Ok, ok, bella premessa (me lo dico da solo, sì), ma arriviamo al sodo: cos'è questo debutto degli Yokoano (che poi debuttanti debuttanti non sono dato che chitarra e voce sono di Daniele Marceca, già nei Porno Riviste)?  Diciamo che è un mistone ben amalgamato di tante cosine belle: c'è un basso slappato sempre in bella vista che fa pensare al nu-metal (magari quello più easy tipo System of a Down), ci sono dei continui e repentini stop&go che mi rimembrano i (ooooooh) Fugazi e ci sono anche bei ritornelli da singalong a squarciagola urlati da un'ottima voce piena ed elastica, a volte pulita, altre ruvida e luciferina. Un bel disco incazzoso che ti sputa in faccia come non se ne sentono in gran parte dei dischi indie italici che sembrano fatti da morti di sonno rimbambiti di fumo e seghe. Questo ha, infatti, il pregio di partire a razzo con tre pezzi collegati che non lasciano prendere fiato, finiti i quali, ed ecco un altro pregio ancor più grande, il disco non cala di ritmo (aiutato anche dalla breve durata: 35 minuti) ma addirittura incalza con la filastrocca-scioglilingua-rap di "Qui" su una base gommosa, ottima per un pogo scatenato. Quindi, ci spara un'iniezione di adrenalina con "Mai: parte velocissima come una schiacciasassi con un tigre nel motore per poi rilassarsi in un cambio di tempo che vira verso una bella coda strumentale. E i brani che vengono dopo tengono alto il fomento, fra cambi di tempo, sfuriate hardcore e sballi funkeggianti, fino alla delicata e bella traccia di congedo "Shhhhh", che ci rilassa e ci asciuga il sudore con un cullante violoncello. 

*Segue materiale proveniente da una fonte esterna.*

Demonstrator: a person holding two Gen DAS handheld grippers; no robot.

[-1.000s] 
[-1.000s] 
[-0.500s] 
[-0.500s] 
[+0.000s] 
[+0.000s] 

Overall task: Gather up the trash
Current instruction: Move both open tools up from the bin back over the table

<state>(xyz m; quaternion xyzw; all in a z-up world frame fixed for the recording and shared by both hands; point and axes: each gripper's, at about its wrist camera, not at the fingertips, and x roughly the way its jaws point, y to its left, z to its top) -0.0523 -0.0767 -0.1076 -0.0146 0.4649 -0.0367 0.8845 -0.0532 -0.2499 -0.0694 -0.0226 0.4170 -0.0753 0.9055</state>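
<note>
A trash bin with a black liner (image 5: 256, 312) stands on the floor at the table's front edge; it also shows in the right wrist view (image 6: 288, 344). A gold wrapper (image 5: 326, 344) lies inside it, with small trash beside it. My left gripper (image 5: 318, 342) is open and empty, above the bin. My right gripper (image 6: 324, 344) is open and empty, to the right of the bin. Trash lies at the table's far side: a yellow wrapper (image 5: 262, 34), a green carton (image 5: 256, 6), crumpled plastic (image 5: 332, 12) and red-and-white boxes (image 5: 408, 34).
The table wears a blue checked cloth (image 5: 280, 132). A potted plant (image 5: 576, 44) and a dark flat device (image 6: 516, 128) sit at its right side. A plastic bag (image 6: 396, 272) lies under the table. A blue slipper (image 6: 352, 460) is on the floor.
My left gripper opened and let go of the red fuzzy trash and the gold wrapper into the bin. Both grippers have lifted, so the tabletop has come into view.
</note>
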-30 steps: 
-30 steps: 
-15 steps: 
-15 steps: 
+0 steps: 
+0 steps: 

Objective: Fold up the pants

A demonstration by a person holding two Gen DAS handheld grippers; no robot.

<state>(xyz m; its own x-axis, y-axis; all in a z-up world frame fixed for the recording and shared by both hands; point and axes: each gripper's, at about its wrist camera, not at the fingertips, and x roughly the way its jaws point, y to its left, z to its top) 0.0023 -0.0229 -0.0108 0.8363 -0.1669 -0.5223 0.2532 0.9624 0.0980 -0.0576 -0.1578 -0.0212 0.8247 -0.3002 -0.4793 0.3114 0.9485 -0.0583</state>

Perfetto, ora passiamo alle cose meno belle. Come detto l'album dura poco e non ci sono soluzioni variegate: è un disco omogeneo che mantiene dall'inizio alla fine lo stesso suono, che non è proprio un male, ma certo un intermezzo con qualche soluzione più colorata si poteva tentare. Altra cosa: i testi un po' prolissi, divisi fra l'ermetico e il diretto, cosa che crea un po' di confusione. Non brutti, per carità, ma nemmeno qualcosa che si ricorda o colpisce particolarmente anche se, in linea di massima, ho capito che parlano della decadenza della nostra società infangata dalla cultura berlusconiana, credo. Gli unici testi che mi hanno destato interesse sono un pogheggiante "salta, salta, salta, salta!" (ahem...) e un altro brano in cui viene pronunciata la parola "merda" (ri-ahem...). Ma è chiaro che il talento (soprattutto vocale) non manca e penso ci possano essere notevoli margini di miglioramento. Staremo a vedere: ho il sospetto che dal vivo spacchino il culo ai passeri, chissà.

Forza Yokoano (brrrr), confido in voi!

Voto finale: 3,5 ma se siete disposti a sorvolare sulle, seppur marginali, magagne evidenziate metteteci pure un mezzo punto in più (e accattatevillo!).

Postilla per dovere di cronaca: la suddetta opera è la prima pubblicata per la Canapa, nuova etichetta fondata dai Punkreas.